A Gentleman in the Street
Page 11
“And I should be grateful for that?” Her mother’s narrow nostrils flared, but she was forestalled from speaking further when a burst of laughter came from behind her and she had to turn to speak with more departing guests.
She gave her mother a wave. “Bye, Ma.”
Her mother grimaced in response.
She found Jacob waiting for his car at the valet stand. He didn’t look her way, but the tap of her heels must have announced her presence because he stiffened. They rarely spoke to each other at these parties anymore. Or rather, he did his best to avoid her, and she did her best to pretend she didn’t care.
“You’re worthy of Davide’s, hmm?” she asked, hating the silence.
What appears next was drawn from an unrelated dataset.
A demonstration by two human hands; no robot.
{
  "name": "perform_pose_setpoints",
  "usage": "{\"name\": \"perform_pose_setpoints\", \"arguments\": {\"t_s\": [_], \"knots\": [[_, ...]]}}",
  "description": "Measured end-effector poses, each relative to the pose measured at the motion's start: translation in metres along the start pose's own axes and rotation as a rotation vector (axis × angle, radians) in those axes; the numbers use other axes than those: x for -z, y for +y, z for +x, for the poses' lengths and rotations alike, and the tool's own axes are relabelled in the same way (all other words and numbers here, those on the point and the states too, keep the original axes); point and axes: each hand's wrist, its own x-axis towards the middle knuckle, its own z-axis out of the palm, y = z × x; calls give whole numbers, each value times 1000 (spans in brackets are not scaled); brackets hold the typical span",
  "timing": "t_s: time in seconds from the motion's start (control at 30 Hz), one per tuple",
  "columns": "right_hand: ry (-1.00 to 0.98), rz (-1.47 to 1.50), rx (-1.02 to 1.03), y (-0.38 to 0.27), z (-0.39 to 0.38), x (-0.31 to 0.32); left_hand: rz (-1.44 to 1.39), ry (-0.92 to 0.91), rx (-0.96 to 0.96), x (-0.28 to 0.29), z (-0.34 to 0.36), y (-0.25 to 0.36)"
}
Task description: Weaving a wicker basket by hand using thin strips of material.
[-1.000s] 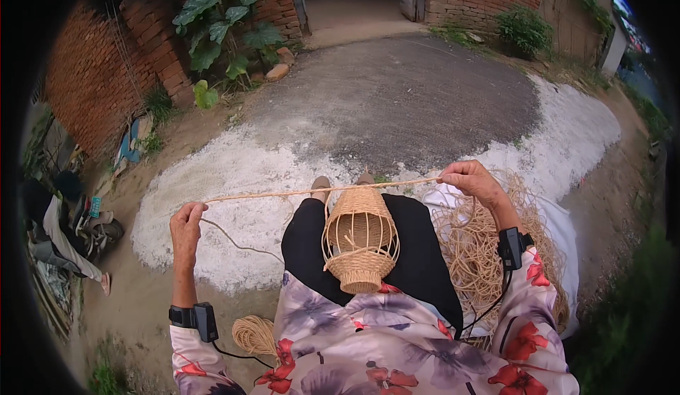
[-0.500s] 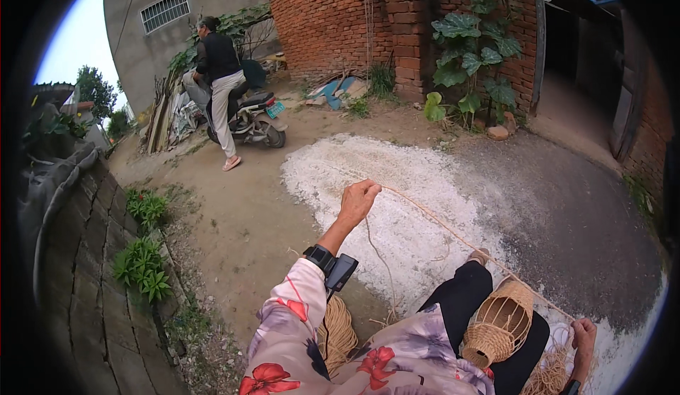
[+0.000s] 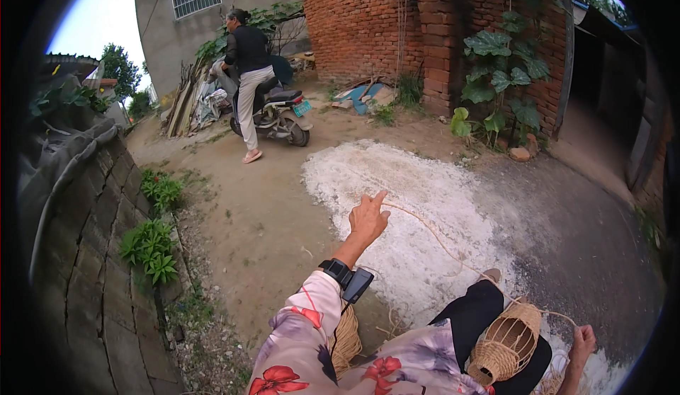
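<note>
My left hand [image 3: 368, 218] reaches forward over the pale patch, with index finger and thumb spread apart. A thin tan cord [image 3: 443, 245] runs from beside its fingertips in a slack curve toward my lap. My right hand [image 3: 584, 344] is closed on the cord at the lower right. Between the hands, a small woven basket [image 3: 504, 340] with open ribs in its middle lies tilted on my dark-trousered legs. The cord passes by its upper rim; whether it is tied there I cannot tell. A coil of tan cord [image 3: 346, 340] shows beside my left sleeve, partly hidden.
White crumbly material [image 3: 418, 175] covers the ground ahead. A person [image 3: 249, 62] stands astride a parked scooter [image 3: 285, 115] farther off. A block wall [image 3: 92, 253] with green plants [image 3: 150, 250] runs along the left. A brick building [image 3: 361, 27] and a dark doorway [image 3: 602, 105] stand beyond.
The cord was taut between both hands and now sags. My left fingers have gone from a pinch to spread apart. The view has shifted slightly.
</note>
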Motion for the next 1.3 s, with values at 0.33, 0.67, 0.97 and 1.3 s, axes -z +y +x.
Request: {"name": "perform_pose_setpoints", "arguments": {"t_s": [0.33,0.67,0.97,1.3], "knots": [[-442,-124,182,-160,-44,-157,-830,-626,-761,6,-155,229],[-107,-327,151,64,63,-113,-490,-516,-458,-69,-162,156],[-5,-777,122,146,61,-84,-729,-620,-168,-98,-228,155],[28,-294,64,-12,23,-139,-654,-575,-87,-54,-205,135]]}}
Hating him a little bit. “That means a lot, coming from my mother.” And, thanks to the damn champagne, she continued bitterly, “She’s never even taken me there.” Akira had gone on her own, curious as to why her mother liked the small bakery so much. But it wasn’t the same.
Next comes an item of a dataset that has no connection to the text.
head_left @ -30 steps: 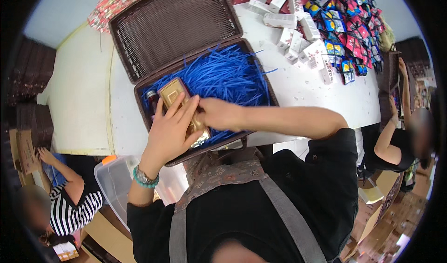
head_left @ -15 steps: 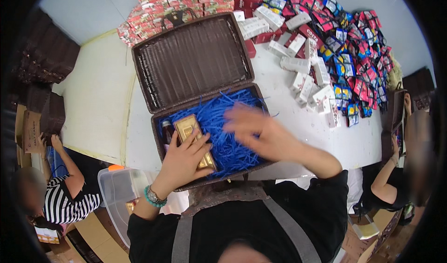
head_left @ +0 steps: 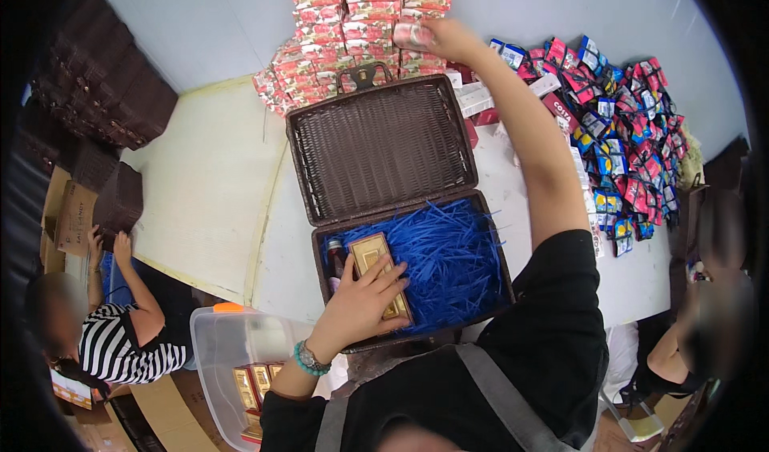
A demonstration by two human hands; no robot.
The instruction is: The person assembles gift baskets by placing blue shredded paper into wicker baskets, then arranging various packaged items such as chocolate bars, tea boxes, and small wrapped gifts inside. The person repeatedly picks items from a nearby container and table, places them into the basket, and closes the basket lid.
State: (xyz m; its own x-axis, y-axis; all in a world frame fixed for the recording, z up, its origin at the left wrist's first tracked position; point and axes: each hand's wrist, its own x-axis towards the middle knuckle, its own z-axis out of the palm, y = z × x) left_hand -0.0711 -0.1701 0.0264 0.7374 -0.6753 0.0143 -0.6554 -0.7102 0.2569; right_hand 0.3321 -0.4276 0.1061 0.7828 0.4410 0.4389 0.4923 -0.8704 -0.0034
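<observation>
A dark brown wicker suitcase-style hamper [head_left: 381, 205] lies with its lid raised, its base filled with blue shredded paper [head_left: 452, 252]. My left hand [head_left: 370, 301] rests on a gold box [head_left: 370, 252] inside, fingers spread across its top. Left of that box, a small dark bottle with a pale cap [head_left: 336, 256] is partly covered by my hand. Beyond the lid, my right arm reaches far forward. My right hand [head_left: 452, 39] grips a pink floral packet [head_left: 414, 36], slightly blurred, in front of the stacked floral packets [head_left: 372, 12].
White and dark red boxes [head_left: 561, 112] and a heap of pink and blue packets [head_left: 625, 148] lie at the right. A clear plastic bin [head_left: 210, 356] below left contains gold boxes. Brown hampers [head_left: 104, 76] are stacked far left. Other people work at both sides.
My right hand has gone from above the blue shredded paper to the floral stack and taken hold of a packet. My left hand stays on the gold box. The view has shifted.
</observation>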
He didn’t respond for a second, before a gruffly uttered, “I’m sorry.”
Mustn’t reveal too much. She lifted her chin. “Don’t be. It’s better that way. I have to keep my figure.”
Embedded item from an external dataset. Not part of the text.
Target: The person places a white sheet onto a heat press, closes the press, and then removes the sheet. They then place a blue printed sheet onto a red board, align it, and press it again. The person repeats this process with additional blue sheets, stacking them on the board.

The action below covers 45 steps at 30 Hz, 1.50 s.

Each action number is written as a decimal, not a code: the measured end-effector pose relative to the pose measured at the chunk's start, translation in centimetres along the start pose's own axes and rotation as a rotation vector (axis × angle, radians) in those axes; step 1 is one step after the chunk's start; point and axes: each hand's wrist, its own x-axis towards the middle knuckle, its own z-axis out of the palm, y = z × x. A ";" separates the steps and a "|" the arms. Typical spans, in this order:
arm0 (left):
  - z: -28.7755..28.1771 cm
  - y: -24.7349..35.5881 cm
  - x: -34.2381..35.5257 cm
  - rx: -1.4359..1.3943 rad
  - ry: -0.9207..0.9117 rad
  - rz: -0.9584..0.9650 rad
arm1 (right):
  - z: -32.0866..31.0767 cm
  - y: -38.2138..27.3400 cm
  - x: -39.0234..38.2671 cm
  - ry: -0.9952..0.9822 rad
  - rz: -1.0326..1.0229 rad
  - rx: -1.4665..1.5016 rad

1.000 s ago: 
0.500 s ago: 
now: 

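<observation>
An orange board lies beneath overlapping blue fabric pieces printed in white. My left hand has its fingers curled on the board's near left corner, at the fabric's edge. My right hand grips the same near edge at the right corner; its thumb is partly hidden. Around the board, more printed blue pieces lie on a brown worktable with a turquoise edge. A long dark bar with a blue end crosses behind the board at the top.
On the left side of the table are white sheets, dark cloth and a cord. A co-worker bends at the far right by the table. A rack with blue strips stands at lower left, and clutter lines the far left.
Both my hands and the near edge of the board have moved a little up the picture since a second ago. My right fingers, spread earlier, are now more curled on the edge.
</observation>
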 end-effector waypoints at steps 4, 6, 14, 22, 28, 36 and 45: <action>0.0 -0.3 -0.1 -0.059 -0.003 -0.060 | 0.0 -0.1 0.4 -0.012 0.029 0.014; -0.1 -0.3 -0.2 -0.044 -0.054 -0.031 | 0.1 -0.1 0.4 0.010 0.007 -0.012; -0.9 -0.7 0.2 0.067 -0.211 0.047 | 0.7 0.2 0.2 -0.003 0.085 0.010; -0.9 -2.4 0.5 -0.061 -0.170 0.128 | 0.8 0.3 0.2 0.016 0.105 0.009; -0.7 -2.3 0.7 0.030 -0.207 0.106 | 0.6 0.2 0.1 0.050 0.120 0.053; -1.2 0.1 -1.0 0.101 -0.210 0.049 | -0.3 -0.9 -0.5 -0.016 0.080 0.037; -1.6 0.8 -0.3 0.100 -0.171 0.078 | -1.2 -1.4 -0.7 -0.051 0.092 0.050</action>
He gave her a short once-over, and though she was certain he didn’t intend it, his gaze burned over her bare legs. “You look fine.”
She had been told she looked amazing, delicious, riveting, gorgeous, and once, from a sexy Scot, “bonny.” So it was silly to draw Jacob’s “fine” close to her breast, as if it were the greatest of compliments.
“Cold, though.” He started to shrug out of his coat. “Do you want my coat?”
She eyed the battered leather hungrily. Yes, she wanted it. She wanted to steal it and wrap herself up in it and never give it back. So tempting.
He was merely being polite, the same way he’d offer his coat to a chilly old woman or a small girl. “No. Thanks, Brother Jacob.”
A muscle in his jaw ticked. He settled the outerwear back on his shoulders with a jerk as the valet drove a small, sensible sedan up to them. “Enjoy your evening.”
There was nothing but innocent meaning in Jacob’s words, but she gave him a bright, lascivious smile. “Trust me, I will. Night, Jacob.” She didn’t have to try to make her voice husky. That was automatic.
His gaze dropped to her lips for an instant before he got in his car and sped away.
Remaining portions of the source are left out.